_Prompt_
Where does the string "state" occur in the entries below? Copy every line where it does.
------------------------------------------------------------------------
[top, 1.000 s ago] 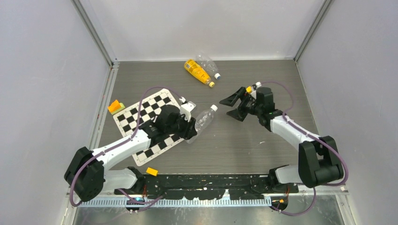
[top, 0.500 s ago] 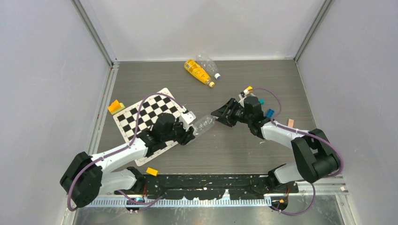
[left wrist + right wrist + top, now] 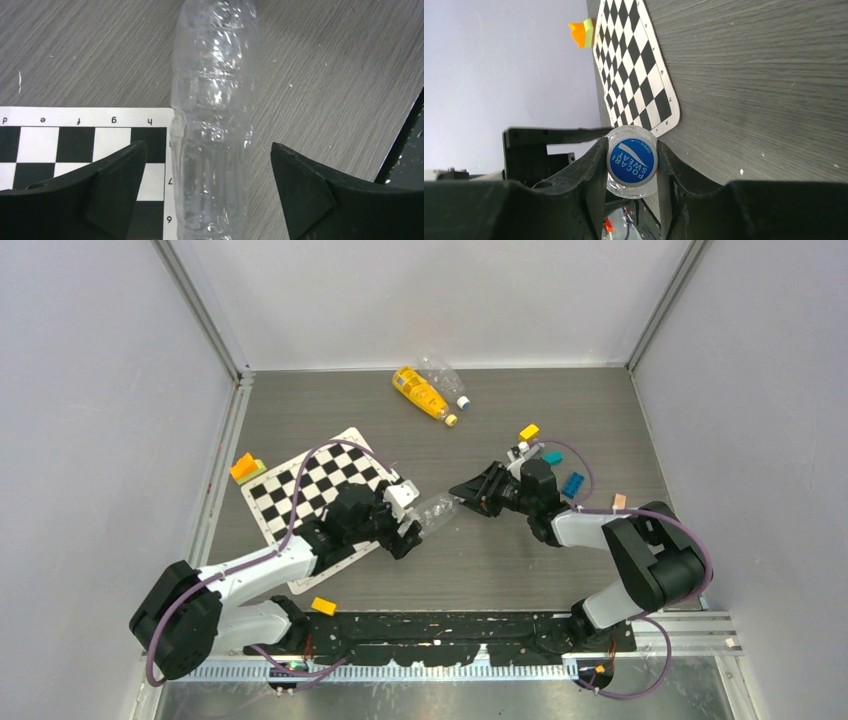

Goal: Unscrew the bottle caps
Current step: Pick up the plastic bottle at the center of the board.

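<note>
Right tool (image 3: 470, 490) clamped on blue cap (image 3: 631, 161) of clear bottle (image 3: 215, 100); left tool (image 3: 207, 167) apart, fingers (image 3: 115, 175) flanking bottle body without contact; bottle near middle of table (image 3: 500, 550), over chessboard (image 3: 75, 145) edge.

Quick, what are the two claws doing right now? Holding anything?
Left gripper: open, jaws either side of the clear bottle, not gripping it.
Right gripper: closed on the blue bottle cap.
</note>
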Controlling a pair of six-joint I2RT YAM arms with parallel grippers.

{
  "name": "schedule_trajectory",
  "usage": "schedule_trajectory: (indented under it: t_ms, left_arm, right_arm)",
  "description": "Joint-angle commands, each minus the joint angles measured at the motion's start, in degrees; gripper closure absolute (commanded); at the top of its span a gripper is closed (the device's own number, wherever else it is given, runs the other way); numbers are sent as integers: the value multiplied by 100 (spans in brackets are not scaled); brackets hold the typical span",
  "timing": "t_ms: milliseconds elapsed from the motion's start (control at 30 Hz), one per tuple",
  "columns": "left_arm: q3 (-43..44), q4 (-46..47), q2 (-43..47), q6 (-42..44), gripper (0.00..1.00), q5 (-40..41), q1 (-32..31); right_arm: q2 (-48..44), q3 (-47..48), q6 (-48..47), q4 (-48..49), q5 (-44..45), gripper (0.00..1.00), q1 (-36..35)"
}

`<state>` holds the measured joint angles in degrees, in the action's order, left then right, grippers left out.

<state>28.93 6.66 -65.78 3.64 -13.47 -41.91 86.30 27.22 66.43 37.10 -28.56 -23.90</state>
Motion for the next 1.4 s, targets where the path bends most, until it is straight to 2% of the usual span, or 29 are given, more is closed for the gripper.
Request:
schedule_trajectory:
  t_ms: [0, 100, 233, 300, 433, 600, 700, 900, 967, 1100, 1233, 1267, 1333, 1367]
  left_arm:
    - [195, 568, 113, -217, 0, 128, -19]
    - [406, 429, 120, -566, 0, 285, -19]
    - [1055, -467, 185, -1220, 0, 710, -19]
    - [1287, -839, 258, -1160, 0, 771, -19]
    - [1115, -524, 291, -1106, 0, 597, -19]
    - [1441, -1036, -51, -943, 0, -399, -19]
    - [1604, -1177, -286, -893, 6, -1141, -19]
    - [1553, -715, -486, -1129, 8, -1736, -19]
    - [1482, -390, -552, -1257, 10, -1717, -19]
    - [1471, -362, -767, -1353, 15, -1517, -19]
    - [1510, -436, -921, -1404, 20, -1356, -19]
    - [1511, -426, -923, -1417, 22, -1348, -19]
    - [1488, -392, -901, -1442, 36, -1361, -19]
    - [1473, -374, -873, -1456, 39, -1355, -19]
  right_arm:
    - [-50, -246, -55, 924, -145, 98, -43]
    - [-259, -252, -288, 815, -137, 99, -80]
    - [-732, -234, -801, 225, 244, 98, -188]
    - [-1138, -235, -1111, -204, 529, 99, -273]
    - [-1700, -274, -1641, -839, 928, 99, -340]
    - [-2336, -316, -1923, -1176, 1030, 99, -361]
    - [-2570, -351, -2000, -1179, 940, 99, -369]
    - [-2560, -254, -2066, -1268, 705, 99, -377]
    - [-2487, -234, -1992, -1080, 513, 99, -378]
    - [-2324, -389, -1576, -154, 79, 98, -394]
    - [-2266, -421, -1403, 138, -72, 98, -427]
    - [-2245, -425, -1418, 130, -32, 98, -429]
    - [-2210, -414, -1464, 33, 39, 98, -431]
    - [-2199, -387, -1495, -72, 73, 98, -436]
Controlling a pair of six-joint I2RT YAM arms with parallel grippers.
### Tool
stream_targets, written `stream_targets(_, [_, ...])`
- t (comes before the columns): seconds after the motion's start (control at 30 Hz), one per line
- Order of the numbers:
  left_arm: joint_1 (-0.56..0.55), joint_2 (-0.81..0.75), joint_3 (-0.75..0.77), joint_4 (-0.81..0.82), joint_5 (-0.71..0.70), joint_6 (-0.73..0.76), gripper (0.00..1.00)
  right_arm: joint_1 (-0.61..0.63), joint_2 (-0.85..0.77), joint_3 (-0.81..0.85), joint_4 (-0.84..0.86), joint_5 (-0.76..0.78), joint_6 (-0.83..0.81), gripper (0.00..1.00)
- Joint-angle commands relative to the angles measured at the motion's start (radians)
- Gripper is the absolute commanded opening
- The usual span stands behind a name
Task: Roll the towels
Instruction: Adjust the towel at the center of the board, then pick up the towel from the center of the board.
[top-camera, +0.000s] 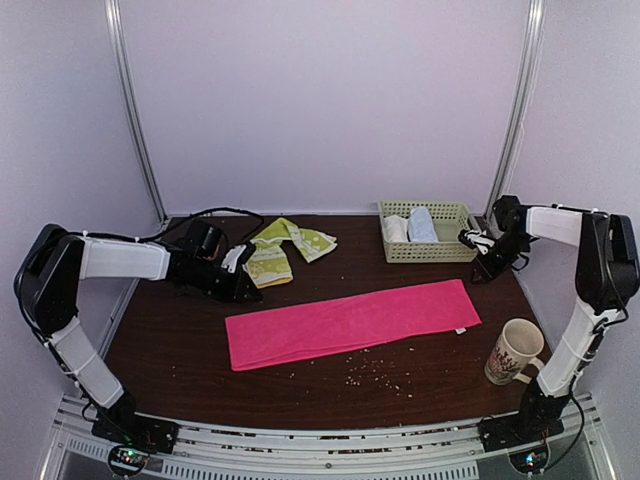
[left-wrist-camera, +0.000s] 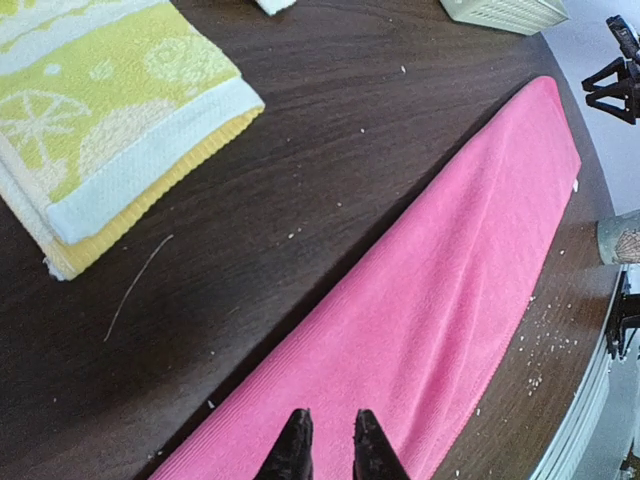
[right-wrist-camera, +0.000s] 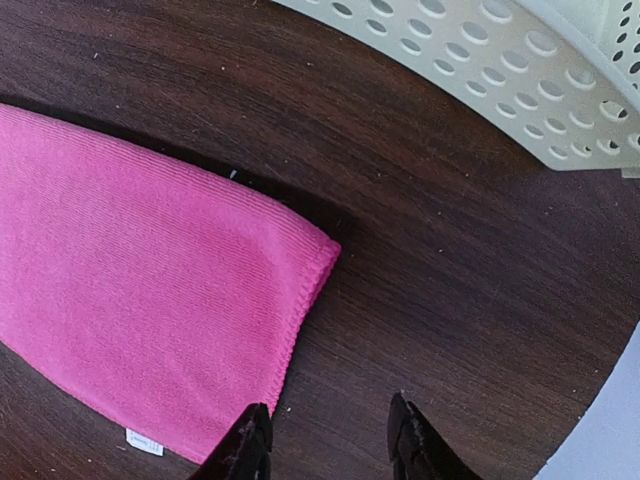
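A long hot-pink towel (top-camera: 350, 322) lies flat and spread out across the middle of the table. A yellow-green patterned towel (top-camera: 285, 248) with cream parts lies crumpled and partly folded behind it at the left. My left gripper (top-camera: 248, 290) hovers between the two, near the pink towel's far left corner. In the left wrist view its fingertips (left-wrist-camera: 330, 440) stand a narrow gap apart over the pink towel (left-wrist-camera: 440, 290), holding nothing. My right gripper (top-camera: 466, 238) hangs beside the basket, above the pink towel's right end (right-wrist-camera: 150, 320), its jaws (right-wrist-camera: 328, 440) open and empty.
A cream perforated basket (top-camera: 430, 250) at the back right holds a white and a light-blue rolled cloth. A patterned mug (top-camera: 514, 350) stands near the right front. Crumbs (top-camera: 375, 372) are scattered in front of the pink towel. A black cable runs behind the left arm.
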Motion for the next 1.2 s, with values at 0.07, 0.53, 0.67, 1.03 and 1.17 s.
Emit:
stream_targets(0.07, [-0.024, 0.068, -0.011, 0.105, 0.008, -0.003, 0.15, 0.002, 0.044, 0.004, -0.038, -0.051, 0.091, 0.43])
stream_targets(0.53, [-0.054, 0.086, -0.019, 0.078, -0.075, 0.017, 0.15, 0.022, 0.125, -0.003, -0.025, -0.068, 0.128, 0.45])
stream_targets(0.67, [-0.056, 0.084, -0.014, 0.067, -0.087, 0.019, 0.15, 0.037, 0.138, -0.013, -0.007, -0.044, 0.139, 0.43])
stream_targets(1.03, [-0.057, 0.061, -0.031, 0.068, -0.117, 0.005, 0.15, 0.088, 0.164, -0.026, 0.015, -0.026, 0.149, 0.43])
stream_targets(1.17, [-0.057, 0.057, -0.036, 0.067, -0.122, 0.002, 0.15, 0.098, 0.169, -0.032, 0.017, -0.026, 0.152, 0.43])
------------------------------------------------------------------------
_Response_
`<state>` holds the measured joint angles in degrees, in the action's order, left then right, grippers left out.
<state>28.93 6.66 -65.78 3.64 -13.47 -41.91 86.30 27.22 66.43 37.10 -28.56 -23.90</state>

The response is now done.